ANNOUNCEMENT!!Two chances to join Open Link Live (OLN LIVE) this month:Thursday, September 14th from 3 to 4 PM EST and Saturday, September 16th, from 10 to 11 AM EST.  *** If you’re not in Boston’s EST time zone, and wonder what time these OLN LIVE sessions run where you live, go to https://dateful.com/time-zone-converter. How to participate? Simply click on the link that will be provided and join us with video and audio. Read a poem of your choice or just come to listen. The more the merrier! NOTE:  You may still post ONE poem as usual to OLN, even if you do not join us live.

ojibwe art
“Arte Haida,” by Duncan Nagonigwane Pheasant (Ojibwe)

Happy September to All and Welcome to Poetics! Lisa here as your pub host, offerer/server of liquid refreshment and/or tasty snacks from the magic cupboard as well as provider of today’s Poetics prompt.
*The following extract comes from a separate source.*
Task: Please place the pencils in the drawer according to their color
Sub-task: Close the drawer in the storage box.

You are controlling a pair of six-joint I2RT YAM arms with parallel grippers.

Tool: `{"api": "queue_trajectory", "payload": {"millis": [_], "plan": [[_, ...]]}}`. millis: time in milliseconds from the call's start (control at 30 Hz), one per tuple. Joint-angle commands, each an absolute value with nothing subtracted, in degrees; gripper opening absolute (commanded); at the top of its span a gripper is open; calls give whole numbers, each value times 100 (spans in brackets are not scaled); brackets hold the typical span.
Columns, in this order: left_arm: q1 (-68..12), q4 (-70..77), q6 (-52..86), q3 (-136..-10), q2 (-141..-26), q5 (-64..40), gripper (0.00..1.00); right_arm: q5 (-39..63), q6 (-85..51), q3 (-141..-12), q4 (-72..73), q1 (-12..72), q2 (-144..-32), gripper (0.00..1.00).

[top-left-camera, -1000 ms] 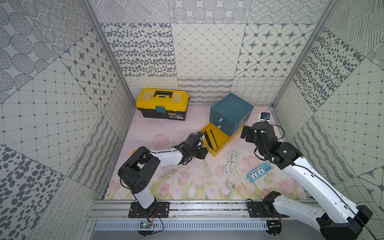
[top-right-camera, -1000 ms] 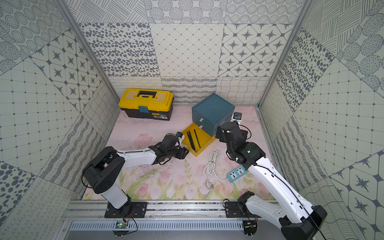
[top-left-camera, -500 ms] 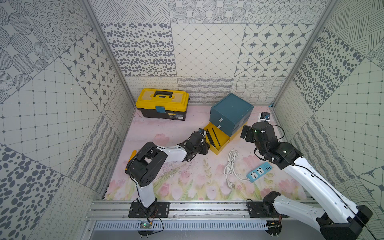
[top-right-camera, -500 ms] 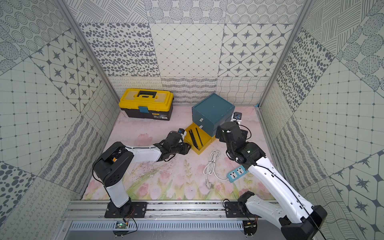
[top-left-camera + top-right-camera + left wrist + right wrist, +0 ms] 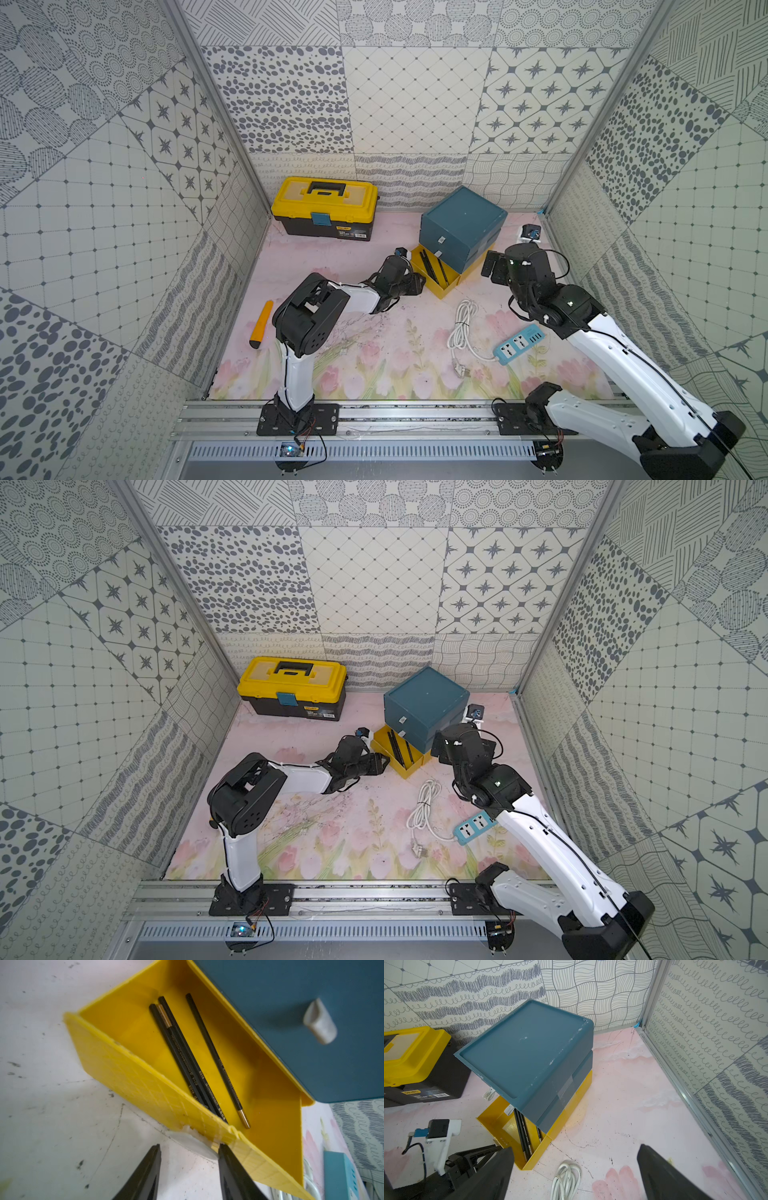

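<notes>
Left gripper (image 5: 189, 1147): fingers (image 5: 145, 1176) parted about halfway, one on each side of the white tab (image 5: 193, 1142) on the front of the yellow drawer (image 5: 145, 1084). One fingertip touches the drawer front at the tab's end. The other sits just beside the tab, and I cannot tell whether it presses. Nothing is lifted.

Right gripper (image 5: 575, 1147): fingers (image 5: 496, 1174) spread wide and empty, hovering over the floor (image 5: 623, 1105) beside the chest (image 5: 461, 216), between it and the right wall.

Pencils (image 5: 187, 1059): black ones lie in the yellow drawer, which stands drawn out from the bottom of the chest. There is a tight bundle, and one single pencil lies apart, nearer the chest body. All lie lengthwise, at a slight angle to the drawer front. The two teal drawers above sit closed flush.

Edges and room:
- The chest stands at an angle to the walls, near the back right corner.
- The floor ahead of the drawer front, on the left arm's side, is bare.
- White cable (image 5: 461, 328) lies near the drawer's front corner, not touching it.
- Power strip (image 5: 519, 345) lies beyond the cable, beside the right arm.
- Toolbox (image 5: 324, 208) sits against the back wall, well apart from the chest.
- Orange stick (image 5: 262, 324) lies by the left wall, near the left arm's elbow.
</notes>
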State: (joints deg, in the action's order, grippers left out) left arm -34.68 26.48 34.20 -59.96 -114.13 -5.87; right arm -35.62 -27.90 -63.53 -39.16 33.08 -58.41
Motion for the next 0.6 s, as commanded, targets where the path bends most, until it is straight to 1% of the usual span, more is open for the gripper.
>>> {"api": "queue_trajectory", "payload": {"millis": [0,567], "plan": [[-3404,3432,4136,-6315,-11672,-757,49,-3576,-2751,-6311,-3707,3291,-5724,99],[-3413,3649,4788,-7070,-12313,-914,46,-3524,-2742,-6320,-3709,3291,-5743,99]]}}
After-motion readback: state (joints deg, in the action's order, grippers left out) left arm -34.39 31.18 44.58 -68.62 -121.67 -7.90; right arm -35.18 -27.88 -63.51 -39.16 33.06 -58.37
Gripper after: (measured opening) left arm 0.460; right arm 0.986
Semiotics (also called semiotic studies) is the systematic study of sign processes (semiosis) and meaning-making. Semiosis is any activity, conduct, or process that involves signs, where a sign is defined as anything that communicates something, usually called a meaning, to the sign’s interpreter. — source wikipedia

Back almost forty years ago, when I was contemplating whether or not I wanted to be a parent, I remember asking my higher power to show me a sign to help with the decision. That day, a very pregnant cat came walking down our long, dirt driveway. To me, the sign was clear that yes, it was time to bring a child into the world.

Does it seem amazing that the answer was given so clearly? At the time it was for me. Since then, I have learned that looking for signs is an old practice. Also is the experience of being presented with a sign without asking and wondering how to interpret it.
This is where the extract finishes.